Exercise:
Nothing outside the range is wanted. Repeat exactly the lines below from the one with "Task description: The" through the one with "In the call".

Entries shown Start Marker

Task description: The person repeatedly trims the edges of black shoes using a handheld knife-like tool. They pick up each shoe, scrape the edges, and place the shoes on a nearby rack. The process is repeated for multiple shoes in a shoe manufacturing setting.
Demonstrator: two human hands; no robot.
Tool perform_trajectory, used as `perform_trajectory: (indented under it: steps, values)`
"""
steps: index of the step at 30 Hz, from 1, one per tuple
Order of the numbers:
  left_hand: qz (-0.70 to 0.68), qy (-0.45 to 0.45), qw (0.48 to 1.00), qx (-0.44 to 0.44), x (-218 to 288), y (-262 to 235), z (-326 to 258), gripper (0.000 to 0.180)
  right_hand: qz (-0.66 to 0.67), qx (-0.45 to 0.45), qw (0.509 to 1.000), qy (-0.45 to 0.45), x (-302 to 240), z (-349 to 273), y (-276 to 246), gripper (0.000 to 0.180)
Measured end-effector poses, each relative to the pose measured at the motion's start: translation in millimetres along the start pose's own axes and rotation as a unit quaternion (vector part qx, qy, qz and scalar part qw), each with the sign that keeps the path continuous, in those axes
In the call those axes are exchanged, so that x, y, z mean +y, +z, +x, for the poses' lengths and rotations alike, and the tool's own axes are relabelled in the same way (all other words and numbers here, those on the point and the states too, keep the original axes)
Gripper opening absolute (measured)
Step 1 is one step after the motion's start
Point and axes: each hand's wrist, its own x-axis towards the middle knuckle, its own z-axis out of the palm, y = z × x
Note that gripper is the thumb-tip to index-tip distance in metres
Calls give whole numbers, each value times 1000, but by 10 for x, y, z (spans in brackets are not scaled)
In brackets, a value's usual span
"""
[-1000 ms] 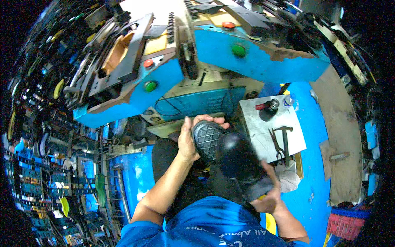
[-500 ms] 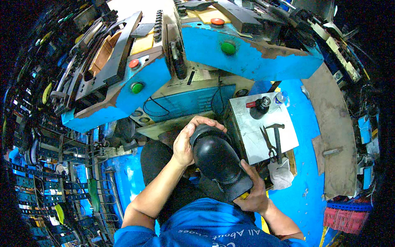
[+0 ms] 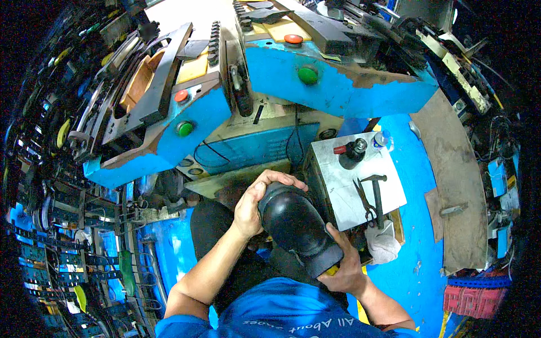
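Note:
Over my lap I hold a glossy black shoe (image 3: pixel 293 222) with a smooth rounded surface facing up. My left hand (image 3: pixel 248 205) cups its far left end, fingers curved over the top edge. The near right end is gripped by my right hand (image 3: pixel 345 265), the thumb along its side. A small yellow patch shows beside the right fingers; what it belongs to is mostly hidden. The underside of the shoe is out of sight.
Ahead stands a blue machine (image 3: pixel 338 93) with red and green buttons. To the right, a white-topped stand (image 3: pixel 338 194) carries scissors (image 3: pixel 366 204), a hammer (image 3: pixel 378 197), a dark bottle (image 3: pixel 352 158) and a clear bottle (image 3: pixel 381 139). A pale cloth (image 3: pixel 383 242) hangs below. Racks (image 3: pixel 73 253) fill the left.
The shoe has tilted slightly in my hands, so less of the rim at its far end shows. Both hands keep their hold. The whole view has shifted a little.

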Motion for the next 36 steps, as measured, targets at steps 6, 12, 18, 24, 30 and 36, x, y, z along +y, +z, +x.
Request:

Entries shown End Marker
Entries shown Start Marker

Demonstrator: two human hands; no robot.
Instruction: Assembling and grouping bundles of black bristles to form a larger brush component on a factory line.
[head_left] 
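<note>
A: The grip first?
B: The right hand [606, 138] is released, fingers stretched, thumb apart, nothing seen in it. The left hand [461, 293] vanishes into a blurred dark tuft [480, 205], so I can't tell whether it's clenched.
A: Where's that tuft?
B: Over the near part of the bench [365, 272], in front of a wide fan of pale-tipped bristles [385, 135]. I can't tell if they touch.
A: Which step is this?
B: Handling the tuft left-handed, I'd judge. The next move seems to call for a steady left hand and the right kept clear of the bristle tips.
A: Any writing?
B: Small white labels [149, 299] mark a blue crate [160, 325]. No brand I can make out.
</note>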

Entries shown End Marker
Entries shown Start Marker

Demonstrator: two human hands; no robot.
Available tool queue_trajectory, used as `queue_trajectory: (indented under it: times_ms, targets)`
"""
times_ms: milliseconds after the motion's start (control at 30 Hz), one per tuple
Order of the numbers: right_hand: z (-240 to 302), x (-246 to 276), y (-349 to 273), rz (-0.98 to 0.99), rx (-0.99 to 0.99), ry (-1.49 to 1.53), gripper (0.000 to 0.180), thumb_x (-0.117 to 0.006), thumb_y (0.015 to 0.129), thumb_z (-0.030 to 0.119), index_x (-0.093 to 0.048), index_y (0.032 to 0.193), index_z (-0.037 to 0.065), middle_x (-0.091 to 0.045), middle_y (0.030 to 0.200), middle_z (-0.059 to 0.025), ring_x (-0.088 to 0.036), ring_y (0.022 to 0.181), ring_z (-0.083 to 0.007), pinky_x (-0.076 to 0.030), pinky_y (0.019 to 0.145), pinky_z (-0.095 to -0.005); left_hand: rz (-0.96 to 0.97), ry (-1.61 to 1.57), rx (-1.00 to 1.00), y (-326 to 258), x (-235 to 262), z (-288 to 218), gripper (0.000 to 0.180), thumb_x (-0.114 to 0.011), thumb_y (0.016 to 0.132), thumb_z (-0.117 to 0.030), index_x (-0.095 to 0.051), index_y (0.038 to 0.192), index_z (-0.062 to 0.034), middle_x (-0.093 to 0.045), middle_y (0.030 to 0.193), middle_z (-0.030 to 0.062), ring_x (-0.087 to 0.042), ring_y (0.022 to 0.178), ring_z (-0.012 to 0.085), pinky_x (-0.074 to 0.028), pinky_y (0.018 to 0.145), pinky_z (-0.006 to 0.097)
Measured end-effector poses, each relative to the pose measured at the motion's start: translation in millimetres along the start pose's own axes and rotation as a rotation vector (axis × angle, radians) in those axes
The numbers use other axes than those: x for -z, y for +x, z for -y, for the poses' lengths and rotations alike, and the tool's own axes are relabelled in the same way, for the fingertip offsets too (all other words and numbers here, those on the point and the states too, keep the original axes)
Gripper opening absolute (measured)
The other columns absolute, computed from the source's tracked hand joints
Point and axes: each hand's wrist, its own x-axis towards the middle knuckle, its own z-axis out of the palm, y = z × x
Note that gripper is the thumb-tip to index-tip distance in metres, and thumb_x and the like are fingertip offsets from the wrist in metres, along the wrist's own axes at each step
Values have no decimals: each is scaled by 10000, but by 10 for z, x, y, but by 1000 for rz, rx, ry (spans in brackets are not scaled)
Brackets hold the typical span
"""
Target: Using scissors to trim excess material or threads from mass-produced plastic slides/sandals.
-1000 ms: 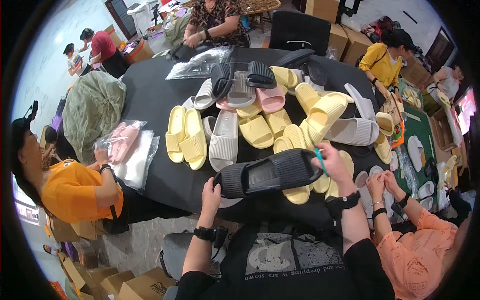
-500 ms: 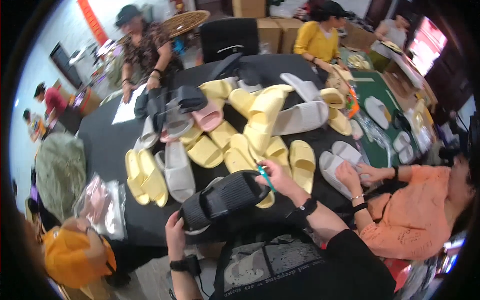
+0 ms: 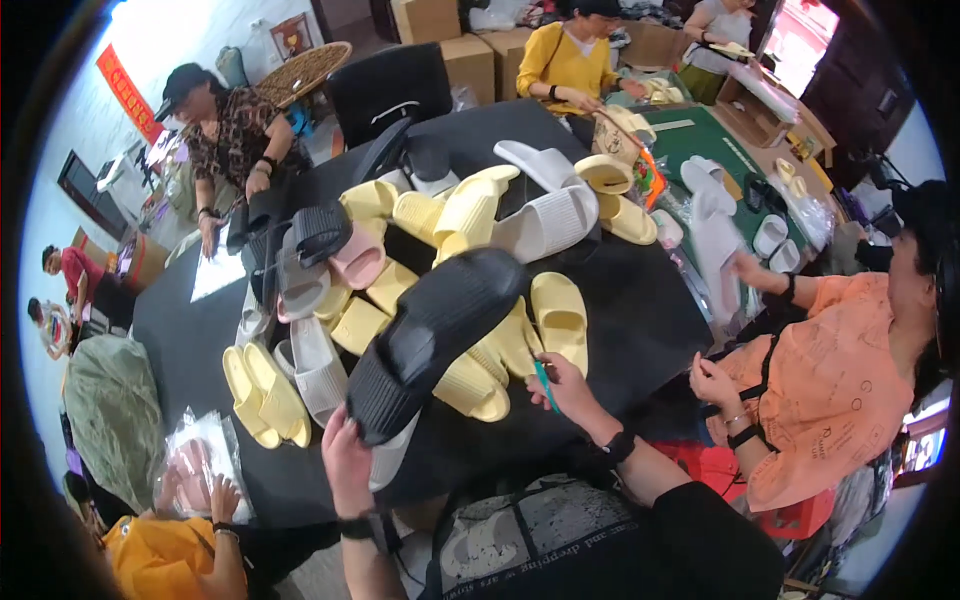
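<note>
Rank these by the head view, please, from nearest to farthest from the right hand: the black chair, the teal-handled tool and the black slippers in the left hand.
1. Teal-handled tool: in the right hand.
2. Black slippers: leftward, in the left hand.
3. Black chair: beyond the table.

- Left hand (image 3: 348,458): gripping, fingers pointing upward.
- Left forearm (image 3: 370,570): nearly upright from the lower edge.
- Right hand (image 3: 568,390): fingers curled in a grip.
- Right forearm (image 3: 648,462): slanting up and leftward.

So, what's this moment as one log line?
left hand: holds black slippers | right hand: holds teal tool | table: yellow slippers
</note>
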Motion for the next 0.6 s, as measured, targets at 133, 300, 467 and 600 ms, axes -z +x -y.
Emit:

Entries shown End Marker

Answer to the exercise:
Task description: The person repeatedly trims the edges of black shoes using a handheld knife-like tool. They pick up each shoe, scrape the edges, and place the shoes on a nearby rack. The process is repeated for multiple shoes in a shoe manufacturing setting.
Demonstrator: two human hands; no robot.
Tool perform_trajectory, used as `perform_trajectory: (indented under it: steps, values)`
"""
steps: index of the step at 30 Hz, from 1, one per tuple
Order of the numbers:
  left_hand: qz (-0.70 to 0.68), qy (-0.45 to 0.45), qw (0.48 to 1.00), qx (-0.44 to 0.44), x (-218 to 288), y (-262 to 235), z (-326 to 258), gripper (0.000 to 0.180)
  right_hand: qz (-0.66 to 0.67), qx (-0.45 to 0.45), qw (0.509 to 1.000), qy (-0.45 to 0.45), x (-302 to 240), z (-349 to 273), y (-276 to 246), gripper (0.000 to 0.180)
Measured end-effector poses, each relative to the pose measured at the motion's start: translation in millimetres along the start pose's own axes and rotation as a unit quaternion (vector part qx, qy, qz and scalar part qw), each with the sign that keeps the path continuous, in those axes
In the call those axes are exchanged, so that x, y, z mean +y, +z, +x, for the poses' lengths and rotations alike, and the tool's own axes are relabelled in the same way (all other words and numbers here, those on the point and the states too, keep the original axes)

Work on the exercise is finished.